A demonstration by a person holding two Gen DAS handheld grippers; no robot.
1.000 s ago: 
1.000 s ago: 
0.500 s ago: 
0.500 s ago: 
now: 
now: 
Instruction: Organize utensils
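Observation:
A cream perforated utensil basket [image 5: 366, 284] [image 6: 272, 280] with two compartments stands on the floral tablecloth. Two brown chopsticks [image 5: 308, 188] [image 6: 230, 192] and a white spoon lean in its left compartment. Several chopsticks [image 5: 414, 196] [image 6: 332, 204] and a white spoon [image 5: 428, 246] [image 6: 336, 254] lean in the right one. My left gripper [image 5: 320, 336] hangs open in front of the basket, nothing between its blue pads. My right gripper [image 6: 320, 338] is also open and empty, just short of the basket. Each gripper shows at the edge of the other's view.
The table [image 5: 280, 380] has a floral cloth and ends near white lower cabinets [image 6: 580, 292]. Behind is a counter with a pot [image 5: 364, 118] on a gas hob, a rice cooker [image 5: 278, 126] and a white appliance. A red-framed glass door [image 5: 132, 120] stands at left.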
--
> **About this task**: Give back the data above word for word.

> **Exercise output**:
A demonstration by a person holding two Gen DAS handheld grippers; no robot.
1.000 s ago: 
1.000 s ago: 
0.500 s ago: 
0.500 s ago: 
now: 
now: 
Instruction: Organize utensils
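Observation:
A cream perforated utensil basket [image 5: 366, 284] [image 6: 272, 280] with two compartments stands on the floral tablecloth. Two brown chopsticks [image 5: 308, 188] [image 6: 230, 192] and a white spoon lean in its left compartment. Several chopsticks [image 5: 414, 196] [image 6: 332, 204] and a white spoon [image 5: 428, 246] [image 6: 336, 254] lean in the right one. My left gripper [image 5: 320, 336] hangs open in front of the basket, nothing between its blue pads. My right gripper [image 6: 320, 338] is also open and empty, just short of the basket. Each gripper shows at the edge of the other's view.
The table [image 5: 280, 380] has a floral cloth and ends near white lower cabinets [image 6: 580, 292]. Behind is a counter with a pot [image 5: 364, 118] on a gas hob, a rice cooker [image 5: 278, 126] and a white appliance. A red-framed glass door [image 5: 132, 120] stands at left.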

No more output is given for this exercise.